Desde esa aparente fealdad que guarda el baúl de nuestro arcaicismo, Dámaso recorrió, trabajó y recolectó toda la casquería española posible, un amplio medallero americano de premios, vió los dinteles de las Puertas Grandes y cabalgaron sus huesos en incómodos hombros “capitalistas”. Otros lucían, él triunfaba.
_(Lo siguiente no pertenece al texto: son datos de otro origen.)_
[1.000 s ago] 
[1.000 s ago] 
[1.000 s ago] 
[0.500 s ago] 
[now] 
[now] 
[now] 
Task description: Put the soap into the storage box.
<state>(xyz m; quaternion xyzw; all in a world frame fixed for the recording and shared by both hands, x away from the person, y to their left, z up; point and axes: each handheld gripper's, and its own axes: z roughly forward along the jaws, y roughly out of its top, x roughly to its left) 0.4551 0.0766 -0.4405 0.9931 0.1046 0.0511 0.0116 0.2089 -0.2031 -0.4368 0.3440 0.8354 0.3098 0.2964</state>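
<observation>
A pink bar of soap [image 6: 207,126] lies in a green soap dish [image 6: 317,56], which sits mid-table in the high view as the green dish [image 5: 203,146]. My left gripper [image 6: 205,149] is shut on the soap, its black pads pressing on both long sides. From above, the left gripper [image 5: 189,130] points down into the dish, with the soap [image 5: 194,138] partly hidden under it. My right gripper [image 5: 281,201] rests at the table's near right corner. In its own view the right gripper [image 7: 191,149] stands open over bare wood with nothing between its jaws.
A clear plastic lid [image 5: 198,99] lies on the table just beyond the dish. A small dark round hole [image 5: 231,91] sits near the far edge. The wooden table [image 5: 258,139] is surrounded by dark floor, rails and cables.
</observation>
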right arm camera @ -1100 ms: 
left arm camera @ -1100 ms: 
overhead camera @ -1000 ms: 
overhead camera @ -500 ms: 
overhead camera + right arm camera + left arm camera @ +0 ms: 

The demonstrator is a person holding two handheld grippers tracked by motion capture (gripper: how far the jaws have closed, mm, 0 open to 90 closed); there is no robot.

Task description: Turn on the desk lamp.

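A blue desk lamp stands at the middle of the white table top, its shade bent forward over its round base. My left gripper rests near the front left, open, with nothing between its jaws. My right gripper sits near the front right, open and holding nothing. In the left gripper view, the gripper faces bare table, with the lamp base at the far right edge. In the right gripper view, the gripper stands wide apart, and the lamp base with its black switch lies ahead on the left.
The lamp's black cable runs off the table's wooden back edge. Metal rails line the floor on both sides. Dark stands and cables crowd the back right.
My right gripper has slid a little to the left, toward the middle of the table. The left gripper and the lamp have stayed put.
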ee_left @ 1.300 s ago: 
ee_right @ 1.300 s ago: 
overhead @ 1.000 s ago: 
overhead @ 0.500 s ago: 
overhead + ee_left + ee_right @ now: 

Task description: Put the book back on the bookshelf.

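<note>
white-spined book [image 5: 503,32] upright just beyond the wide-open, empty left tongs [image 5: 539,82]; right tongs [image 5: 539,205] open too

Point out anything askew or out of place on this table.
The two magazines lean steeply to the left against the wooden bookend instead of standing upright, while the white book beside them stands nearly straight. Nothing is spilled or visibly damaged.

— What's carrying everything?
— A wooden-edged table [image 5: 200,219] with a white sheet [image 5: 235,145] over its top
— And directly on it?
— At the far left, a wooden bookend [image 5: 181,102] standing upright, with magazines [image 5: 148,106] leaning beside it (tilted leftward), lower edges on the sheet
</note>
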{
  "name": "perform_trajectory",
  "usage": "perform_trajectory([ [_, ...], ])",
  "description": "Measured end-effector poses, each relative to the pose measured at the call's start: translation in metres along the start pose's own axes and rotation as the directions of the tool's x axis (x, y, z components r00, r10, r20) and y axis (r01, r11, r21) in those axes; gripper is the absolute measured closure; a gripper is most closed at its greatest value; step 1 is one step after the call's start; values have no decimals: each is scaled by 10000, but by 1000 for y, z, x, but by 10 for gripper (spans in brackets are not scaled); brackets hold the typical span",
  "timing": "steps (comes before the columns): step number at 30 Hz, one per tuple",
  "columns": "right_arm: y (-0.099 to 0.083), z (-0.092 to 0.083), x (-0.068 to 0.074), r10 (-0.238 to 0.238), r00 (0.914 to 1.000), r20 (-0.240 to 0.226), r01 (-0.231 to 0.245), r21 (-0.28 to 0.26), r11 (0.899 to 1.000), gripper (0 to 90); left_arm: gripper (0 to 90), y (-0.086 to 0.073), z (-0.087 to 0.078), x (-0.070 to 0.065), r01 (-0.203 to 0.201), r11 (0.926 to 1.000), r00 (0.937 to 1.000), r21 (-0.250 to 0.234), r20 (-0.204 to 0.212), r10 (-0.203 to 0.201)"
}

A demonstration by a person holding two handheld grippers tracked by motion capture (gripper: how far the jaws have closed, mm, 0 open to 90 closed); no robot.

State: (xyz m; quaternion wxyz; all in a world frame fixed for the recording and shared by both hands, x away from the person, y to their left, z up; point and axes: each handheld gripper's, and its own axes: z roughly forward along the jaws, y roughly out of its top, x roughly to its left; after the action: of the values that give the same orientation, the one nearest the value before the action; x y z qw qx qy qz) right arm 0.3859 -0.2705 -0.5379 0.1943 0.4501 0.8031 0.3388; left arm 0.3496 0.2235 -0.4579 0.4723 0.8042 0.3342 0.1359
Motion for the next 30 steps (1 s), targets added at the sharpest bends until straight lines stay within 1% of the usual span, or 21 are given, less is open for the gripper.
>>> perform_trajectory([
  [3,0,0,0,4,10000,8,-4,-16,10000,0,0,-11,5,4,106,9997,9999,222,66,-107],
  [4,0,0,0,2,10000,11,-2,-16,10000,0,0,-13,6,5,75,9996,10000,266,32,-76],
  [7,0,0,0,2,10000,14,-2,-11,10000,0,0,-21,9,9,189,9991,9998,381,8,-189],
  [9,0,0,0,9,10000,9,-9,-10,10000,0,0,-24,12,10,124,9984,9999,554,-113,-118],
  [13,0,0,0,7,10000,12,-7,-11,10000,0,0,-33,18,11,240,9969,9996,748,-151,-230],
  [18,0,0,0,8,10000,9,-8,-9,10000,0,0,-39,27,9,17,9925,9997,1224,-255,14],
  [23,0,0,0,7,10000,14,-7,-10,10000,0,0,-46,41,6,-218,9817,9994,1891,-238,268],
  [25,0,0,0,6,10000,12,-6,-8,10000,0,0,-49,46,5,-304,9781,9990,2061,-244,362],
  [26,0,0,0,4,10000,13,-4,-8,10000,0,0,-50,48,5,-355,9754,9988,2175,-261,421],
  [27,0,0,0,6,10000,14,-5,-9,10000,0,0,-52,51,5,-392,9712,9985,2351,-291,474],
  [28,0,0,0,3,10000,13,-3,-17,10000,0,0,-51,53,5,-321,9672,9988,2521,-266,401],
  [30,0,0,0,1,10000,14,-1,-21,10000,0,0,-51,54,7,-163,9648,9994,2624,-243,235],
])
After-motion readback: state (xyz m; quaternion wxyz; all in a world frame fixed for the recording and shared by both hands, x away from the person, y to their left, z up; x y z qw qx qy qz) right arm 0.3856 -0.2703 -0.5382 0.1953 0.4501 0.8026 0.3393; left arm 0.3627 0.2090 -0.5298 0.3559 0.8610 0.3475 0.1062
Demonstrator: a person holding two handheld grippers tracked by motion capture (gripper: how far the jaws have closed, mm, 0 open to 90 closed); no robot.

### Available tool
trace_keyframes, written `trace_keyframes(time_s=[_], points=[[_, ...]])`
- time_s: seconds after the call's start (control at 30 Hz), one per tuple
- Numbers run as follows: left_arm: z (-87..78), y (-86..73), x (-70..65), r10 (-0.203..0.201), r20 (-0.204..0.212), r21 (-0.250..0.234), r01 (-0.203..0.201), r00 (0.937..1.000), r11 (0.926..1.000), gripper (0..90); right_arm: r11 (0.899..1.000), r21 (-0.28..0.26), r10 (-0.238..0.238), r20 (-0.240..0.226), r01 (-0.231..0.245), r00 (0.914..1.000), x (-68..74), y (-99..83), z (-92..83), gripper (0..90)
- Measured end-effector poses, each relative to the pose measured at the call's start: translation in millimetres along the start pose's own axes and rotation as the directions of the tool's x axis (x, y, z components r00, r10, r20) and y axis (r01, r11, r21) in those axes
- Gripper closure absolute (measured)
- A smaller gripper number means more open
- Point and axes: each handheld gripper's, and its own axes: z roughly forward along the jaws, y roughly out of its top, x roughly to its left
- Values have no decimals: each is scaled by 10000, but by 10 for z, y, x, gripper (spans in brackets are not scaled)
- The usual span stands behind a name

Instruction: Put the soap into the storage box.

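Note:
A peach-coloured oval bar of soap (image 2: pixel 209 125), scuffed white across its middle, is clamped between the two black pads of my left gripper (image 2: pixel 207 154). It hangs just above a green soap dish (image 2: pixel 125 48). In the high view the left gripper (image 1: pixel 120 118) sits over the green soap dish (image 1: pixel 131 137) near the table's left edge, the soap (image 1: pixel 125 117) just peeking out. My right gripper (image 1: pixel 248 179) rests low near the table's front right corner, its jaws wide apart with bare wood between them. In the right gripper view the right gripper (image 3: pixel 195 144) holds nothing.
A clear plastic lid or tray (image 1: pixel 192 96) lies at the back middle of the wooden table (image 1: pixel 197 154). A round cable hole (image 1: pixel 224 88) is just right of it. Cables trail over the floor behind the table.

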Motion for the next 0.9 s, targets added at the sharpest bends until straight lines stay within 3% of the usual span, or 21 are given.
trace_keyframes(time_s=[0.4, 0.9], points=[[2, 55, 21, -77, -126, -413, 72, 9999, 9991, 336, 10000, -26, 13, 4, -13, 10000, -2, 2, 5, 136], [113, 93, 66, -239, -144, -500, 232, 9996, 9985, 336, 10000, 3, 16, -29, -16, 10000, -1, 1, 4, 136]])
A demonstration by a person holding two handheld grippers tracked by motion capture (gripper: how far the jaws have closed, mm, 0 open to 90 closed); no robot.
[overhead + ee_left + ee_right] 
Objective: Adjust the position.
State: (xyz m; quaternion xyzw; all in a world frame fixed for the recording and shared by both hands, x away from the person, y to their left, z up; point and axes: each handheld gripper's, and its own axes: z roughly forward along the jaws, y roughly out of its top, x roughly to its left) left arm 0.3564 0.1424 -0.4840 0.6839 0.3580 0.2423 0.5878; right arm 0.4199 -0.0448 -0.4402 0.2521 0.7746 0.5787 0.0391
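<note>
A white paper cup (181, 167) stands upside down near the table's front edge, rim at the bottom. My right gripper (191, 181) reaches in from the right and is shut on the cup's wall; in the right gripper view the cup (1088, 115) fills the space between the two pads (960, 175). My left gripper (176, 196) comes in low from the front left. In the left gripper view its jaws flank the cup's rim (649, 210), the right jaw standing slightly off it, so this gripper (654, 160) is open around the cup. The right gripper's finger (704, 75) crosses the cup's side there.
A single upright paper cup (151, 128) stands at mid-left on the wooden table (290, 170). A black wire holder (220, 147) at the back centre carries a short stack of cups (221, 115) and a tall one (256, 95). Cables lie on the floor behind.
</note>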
Pero la ambición de la humildad no tiene grandes recorridos. Se fué pensando en haber cumplido su jornada, con la mente cargada de recuerdos, con el ánimo en deuda con una torería mejor. Se retiró en la plaza de Valladolid tan llena históricamente de finales de trayectorias. Era el Otoño de 1984
De ese primer retiro lo rescató otro grande manchego para que le apadrinase en su alternativa. De caballero a Caballero. Y desde ese retorno (1991) hasta su segundo mutis (1994) plazas como Madrid, Valencia o Albacete volvieron a verle a hombros, divisas de mala sangre como los victorinos volvieron a rendirse ante la entereza de su Verdad taurina. El Torero del Pueblo ya toreaba para la historia, para su amor propio y para la generosidad con sus vecinos en la obligada cita de la corrida que se organizaba para Asprona.
Muy distanciadas actuaciones tuvieron un punto final en Albacete en 2004. El campo, su campo, le esperaba para amarle-cuidarle y ser amado-cuidado por él.
Hoy la tierra le espera para secuestrarle definitivamente. Frente a esa llamada no le faltó el valor, pero éste ya no servía.
Cuando se le pida juicio, Dámaso mostrará sus cicatrices, son los “callos” de su profesión, que le harán inmortal en el recuerdo y en nuestro imaginario. El Planeta de los Toros guardará un satélite para aquél mozo manchego, diminuto y retorcido, silencioso y malvestido, que tantas veces repitió la hazaña de Jasón.